Records from a data source
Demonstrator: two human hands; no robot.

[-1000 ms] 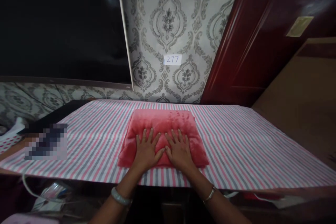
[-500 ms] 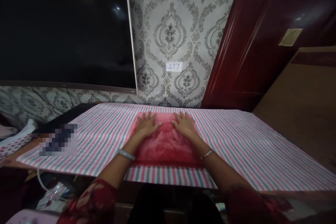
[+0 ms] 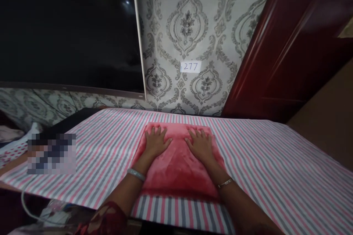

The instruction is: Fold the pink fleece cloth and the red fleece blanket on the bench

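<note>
Striped cloth (image 3: pixel 261 161) covers the table below patterned wallpaper (image 3: pixel 187 25). Your left hand (image 3: pixel 156 141) and right hand (image 3: pixel 201 145) lie flat, fingers spread, gripping nothing, on the far half of the folded red towel (image 3: pixel 176 169). It lies directly beneath both palms, reaching back toward you, neither hand nearer.

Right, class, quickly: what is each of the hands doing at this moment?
Left hand: open, flat on the folded red plush towel, holding nothing.
Right hand: open, flat on it too, holding nothing.

Red patterned sleeve (image 3: pixel 106 217); bangle (image 3: pixel 136 174) each wrist.
</note>
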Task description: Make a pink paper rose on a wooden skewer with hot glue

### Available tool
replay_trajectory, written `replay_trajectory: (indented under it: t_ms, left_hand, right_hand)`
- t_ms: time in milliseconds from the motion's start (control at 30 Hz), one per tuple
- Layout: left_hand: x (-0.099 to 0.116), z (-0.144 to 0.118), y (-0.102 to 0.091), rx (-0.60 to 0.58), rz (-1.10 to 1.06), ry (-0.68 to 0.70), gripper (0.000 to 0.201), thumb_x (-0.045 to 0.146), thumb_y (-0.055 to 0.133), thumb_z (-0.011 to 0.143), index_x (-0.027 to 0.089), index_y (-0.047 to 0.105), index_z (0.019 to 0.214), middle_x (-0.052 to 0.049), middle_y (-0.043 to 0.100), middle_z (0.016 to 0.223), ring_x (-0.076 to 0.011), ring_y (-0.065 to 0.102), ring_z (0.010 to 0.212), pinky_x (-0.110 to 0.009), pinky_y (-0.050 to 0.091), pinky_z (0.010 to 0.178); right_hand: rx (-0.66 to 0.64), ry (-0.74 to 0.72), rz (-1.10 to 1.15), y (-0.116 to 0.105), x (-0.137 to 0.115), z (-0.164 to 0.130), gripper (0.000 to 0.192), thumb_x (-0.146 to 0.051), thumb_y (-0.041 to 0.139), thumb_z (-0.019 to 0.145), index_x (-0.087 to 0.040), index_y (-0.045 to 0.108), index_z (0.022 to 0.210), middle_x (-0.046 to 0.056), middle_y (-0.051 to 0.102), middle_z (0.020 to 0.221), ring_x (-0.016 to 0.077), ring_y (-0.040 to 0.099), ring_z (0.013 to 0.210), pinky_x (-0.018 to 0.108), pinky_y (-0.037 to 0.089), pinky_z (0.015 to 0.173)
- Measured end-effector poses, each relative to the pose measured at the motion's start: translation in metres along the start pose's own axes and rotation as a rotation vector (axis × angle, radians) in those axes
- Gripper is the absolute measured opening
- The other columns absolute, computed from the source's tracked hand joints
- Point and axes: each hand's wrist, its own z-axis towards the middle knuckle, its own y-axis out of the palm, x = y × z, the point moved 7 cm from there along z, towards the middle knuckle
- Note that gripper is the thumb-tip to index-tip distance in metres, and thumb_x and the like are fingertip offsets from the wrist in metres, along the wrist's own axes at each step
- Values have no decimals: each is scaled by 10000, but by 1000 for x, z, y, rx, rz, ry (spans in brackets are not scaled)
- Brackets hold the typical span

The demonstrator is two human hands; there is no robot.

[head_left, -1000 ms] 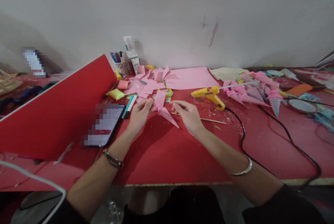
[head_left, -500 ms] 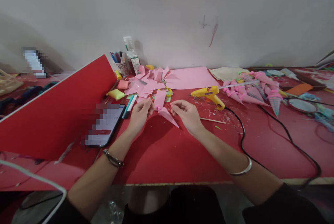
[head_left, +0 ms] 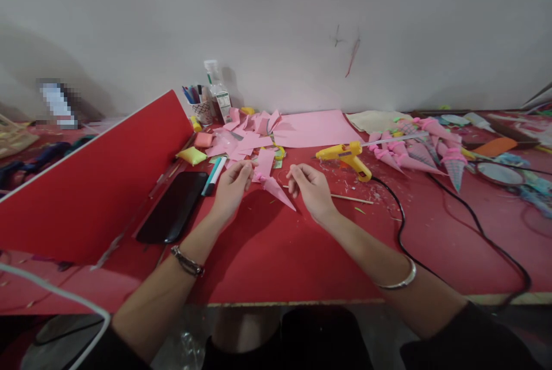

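A pink paper cone with a pink strip at its wide end lies on the red table, tip pointing toward me and right. My left hand pinches the cone's wide end at the strip. My right hand hovers just right of the cone, fingers curled; a thin thread seems to run from it toward the cone, too fine to be sure.
A dark phone lies left of my left hand, beside a tilted red board. A yellow glue gun with a black cord rests to the right. Pink paper scraps, a pen cup, and finished cones sit farther back.
The phone's screen has gone dark. My right hand has shifted slightly right and curled its fingers. My left hand stays on the cone.
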Motion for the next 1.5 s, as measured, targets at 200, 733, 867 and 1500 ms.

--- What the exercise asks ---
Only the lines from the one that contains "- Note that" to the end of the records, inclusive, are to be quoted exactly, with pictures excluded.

--- Expected answer ---
- Note that gripper is the thumb-tip to index-tip distance in metres, and thumb_x and the like are fingertip offsets from the wrist in metres, along the wrist's own axes at each step
- Values have no decimals: each is scaled by 10000, but by 1000 for x, z, y, rx, rz, ry (spans in brackets are not scaled)
- Brackets hold the typical span

The demonstrator is two human hands; there is no robot.

[head_left, -1000 ms] 
[head_left, -500 ms] 
[head_left, +0 ms] 

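A pink paper cone with a pink strip at its wide end lies on the red table, tip pointing toward me and right. My left hand pinches the cone's wide end at the strip. My right hand hovers just right of the cone, fingers curled; a thin thread seems to run from it toward the cone, too fine to be sure.
A dark phone lies left of my left hand, beside a tilted red board. A yellow glue gun with a black cord rests to the right. Pink paper scraps, a pen cup, and finished cones sit farther back.
The phone's screen has gone dark. My right hand has shifted slightly right and curled its fingers. My left hand stays on the cone.
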Motion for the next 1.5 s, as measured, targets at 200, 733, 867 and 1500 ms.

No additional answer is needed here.